How Well is it Implemented Within our Team?

Well, we might not tick every box when it comes to agile implementation, but I’m fairly certain we’ve covered most of it. For example, we (the development team) have a channel for communication through the social media app LINE, where we have a group consisting of us (the core development team), our scrum master, and the product owners themselves.

The LINE group where we discuss everything online.

This LINE group serves as our primary communication channel. On it, we discuss everything: whether it be when and where we have our scrum meetings, arranging meetings with the product owners, and also any difficulties we might encounter during a sprint. Especially since we are developing an Android application, which happens to be a first for everyone in our team.
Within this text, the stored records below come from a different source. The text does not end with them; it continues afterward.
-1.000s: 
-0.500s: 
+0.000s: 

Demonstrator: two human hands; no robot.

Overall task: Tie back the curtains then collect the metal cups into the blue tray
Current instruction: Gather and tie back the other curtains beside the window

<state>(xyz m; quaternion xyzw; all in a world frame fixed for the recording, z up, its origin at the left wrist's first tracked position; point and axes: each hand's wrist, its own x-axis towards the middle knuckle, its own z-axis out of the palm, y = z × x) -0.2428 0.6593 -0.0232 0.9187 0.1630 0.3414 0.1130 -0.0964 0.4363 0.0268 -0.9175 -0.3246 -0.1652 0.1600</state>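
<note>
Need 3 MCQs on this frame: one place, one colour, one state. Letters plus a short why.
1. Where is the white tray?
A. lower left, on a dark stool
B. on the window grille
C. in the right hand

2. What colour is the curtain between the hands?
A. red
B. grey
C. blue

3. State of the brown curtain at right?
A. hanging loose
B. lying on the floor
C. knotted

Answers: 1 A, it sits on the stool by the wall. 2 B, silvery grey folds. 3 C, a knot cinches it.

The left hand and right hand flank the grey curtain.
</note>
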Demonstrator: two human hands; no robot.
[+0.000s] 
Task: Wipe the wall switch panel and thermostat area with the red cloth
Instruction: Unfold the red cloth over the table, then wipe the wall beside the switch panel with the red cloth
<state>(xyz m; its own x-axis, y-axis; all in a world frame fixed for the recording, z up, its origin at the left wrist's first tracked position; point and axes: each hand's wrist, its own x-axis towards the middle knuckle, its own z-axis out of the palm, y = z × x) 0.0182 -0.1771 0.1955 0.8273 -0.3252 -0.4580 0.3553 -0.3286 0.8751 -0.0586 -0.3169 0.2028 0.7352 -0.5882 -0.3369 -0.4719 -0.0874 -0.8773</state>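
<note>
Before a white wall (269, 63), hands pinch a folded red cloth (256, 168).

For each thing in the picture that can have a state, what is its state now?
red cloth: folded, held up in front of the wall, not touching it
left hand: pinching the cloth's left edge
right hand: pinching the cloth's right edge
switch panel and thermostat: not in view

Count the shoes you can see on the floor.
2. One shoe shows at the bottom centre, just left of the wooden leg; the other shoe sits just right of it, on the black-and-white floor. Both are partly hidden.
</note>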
We are also very lucky in the sense that our product owners are also university students, therefore they have been very understanding about our capacities for learning and discovering new things. They’re also very accommodating when we request to meet face-to-face, to discuss problems that we might have faced during the current development phase.

Us at a meeting with our incredible product owners!
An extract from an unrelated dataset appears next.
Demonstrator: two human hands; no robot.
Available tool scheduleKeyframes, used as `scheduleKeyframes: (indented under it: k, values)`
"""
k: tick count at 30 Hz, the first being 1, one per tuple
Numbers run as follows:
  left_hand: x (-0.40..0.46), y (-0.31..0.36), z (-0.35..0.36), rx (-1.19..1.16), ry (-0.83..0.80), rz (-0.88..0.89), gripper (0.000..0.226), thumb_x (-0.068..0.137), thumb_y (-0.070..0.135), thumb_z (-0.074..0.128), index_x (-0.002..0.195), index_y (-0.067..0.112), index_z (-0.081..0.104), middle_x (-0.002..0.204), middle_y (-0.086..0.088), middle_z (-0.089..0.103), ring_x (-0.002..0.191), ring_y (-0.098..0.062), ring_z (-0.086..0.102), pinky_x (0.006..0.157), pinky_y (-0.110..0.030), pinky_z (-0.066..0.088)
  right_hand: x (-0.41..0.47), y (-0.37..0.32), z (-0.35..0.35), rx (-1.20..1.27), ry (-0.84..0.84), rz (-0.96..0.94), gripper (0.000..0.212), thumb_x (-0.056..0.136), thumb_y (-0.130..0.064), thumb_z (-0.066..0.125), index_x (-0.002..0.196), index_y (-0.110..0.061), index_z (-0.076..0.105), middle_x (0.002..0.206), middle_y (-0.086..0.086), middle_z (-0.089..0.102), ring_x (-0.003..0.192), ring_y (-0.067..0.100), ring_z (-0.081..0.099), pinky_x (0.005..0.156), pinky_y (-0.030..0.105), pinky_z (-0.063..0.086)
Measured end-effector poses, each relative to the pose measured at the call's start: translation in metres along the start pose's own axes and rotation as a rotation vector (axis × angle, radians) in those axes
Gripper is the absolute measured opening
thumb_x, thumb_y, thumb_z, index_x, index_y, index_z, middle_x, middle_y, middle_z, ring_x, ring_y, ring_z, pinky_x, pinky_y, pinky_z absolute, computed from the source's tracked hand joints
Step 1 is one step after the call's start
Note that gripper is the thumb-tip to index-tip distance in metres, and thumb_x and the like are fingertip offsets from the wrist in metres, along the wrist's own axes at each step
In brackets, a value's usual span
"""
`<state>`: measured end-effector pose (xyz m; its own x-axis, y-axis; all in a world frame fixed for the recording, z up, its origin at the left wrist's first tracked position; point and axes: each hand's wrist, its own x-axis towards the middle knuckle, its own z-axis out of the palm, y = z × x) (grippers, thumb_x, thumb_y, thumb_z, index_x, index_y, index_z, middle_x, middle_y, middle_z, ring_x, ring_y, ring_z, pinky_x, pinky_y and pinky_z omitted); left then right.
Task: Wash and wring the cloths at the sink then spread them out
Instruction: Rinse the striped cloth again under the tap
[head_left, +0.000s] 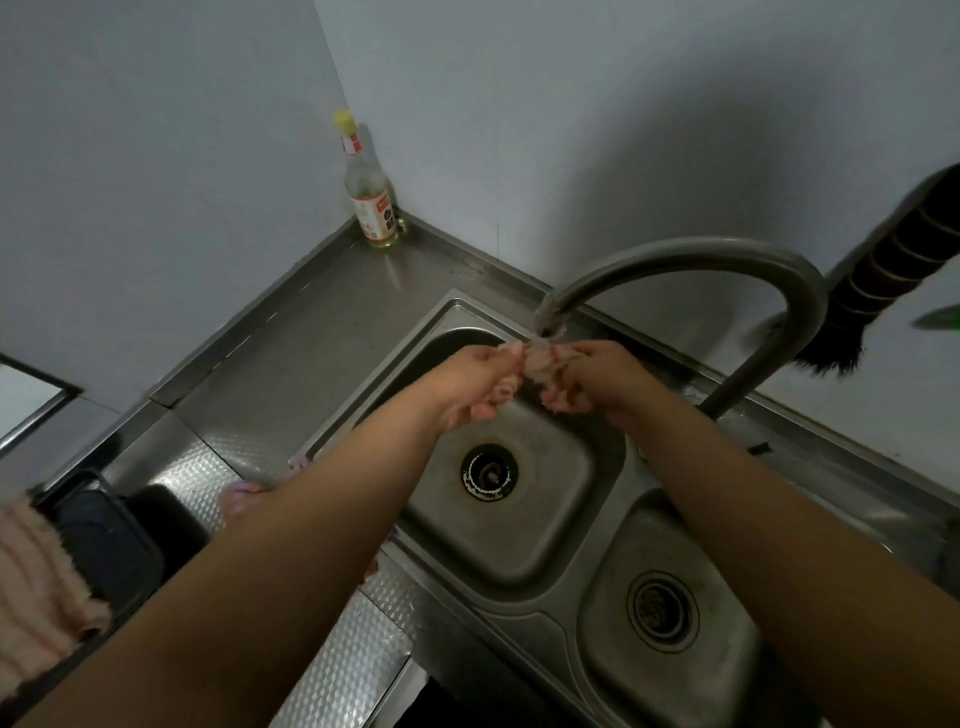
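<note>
A small pale pink cloth (540, 364) is bunched between my left hand (480, 387) and my right hand (597, 382), directly under the spout of the curved grey tap (675, 260). Both hands grip it over the larger left basin of the steel sink (561, 514). A pinkish-purple cloth (244, 496) lies on the counter left of the sink, partly hidden by my left forearm. A striped pink cloth (36, 582) hangs at the far left edge.
A bottle with a yellow cap (369, 192) stands in the counter's back corner. A dark brush (883, 291) leans on the wall behind the tap. A smaller right basin (665, 613) lies near me. A black tray (111, 540) sits at the left.
</note>
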<state>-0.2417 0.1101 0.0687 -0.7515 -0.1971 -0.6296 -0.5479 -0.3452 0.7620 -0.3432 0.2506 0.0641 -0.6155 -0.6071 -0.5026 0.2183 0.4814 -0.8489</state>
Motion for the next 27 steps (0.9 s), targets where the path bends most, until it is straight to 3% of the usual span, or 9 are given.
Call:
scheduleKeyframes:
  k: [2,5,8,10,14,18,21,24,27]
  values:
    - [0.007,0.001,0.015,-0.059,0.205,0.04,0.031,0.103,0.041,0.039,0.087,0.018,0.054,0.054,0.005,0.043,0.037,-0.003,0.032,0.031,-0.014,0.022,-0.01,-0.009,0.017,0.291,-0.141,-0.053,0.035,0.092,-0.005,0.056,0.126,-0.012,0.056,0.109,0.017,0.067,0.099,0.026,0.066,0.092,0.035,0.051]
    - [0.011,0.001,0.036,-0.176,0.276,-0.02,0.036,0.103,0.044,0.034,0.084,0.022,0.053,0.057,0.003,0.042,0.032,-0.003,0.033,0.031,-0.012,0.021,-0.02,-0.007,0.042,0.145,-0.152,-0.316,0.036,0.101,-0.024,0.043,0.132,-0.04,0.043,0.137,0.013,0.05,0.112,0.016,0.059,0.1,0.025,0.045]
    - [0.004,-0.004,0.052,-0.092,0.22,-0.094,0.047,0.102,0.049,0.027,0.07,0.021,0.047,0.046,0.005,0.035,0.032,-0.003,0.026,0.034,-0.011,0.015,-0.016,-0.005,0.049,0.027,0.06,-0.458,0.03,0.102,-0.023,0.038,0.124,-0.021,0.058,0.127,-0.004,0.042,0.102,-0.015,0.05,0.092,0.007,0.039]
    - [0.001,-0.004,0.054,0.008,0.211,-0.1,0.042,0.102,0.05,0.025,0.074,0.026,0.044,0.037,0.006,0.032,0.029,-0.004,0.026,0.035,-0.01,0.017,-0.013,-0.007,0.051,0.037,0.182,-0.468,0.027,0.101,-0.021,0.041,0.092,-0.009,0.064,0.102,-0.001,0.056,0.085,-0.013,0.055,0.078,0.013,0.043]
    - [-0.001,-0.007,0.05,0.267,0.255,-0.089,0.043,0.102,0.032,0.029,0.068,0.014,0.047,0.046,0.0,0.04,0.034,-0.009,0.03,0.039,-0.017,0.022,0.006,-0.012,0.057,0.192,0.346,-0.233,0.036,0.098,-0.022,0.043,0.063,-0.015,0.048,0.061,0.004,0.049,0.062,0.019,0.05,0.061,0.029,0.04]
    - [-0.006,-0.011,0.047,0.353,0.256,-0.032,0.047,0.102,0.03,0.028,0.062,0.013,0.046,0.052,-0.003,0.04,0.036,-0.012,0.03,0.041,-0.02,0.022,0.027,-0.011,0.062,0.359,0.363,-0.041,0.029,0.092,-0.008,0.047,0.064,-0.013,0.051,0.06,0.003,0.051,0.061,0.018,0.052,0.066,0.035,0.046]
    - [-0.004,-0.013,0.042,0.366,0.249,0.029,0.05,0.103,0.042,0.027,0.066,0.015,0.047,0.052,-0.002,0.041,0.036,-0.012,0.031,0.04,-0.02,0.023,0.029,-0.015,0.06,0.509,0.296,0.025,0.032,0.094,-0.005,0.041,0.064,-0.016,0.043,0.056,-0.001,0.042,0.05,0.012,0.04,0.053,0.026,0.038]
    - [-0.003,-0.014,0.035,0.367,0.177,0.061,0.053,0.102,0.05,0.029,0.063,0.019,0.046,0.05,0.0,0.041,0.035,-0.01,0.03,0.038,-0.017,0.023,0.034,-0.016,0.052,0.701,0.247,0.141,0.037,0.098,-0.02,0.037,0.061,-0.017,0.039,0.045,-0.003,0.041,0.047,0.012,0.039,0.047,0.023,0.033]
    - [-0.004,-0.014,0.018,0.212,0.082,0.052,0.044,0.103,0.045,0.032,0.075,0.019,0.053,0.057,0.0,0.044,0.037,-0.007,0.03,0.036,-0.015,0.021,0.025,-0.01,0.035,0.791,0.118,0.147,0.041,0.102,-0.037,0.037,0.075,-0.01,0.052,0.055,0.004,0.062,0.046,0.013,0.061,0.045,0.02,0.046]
In that picture, we were meeting to discuss changes to the requirements. We had faced some problems during designing and pitching the idea to our lecturer, and we finally had to erase some requirements for now, because again: it’s our first time developing an Android app. Thankfully, our product owners were really considerate about it, and agreed to lessen the requirements for our application.

At the end of this week, we will meet them again for our first sprint review. During the course of development for this app, we have set a 2-week period of sprints, with a total of 6 sprints involved. This ensures that we deliver a working prototype every 2 weeks, without skipping one. We keep track of everything we’re currently working on in our scrum board, and we (the development team) also meet everyday to help and motivate each other while doing our tasks!

Our ultra-important scrum board! (not the current view, obviously)

All in all, although we have yet to experience our first sprint review and sprint retrospective, I think our team has implemented quite a bit of the Agile development principles. I’m sure as we go further into the development phase, we will find new examples of how we implement the Agile Software Development in this development!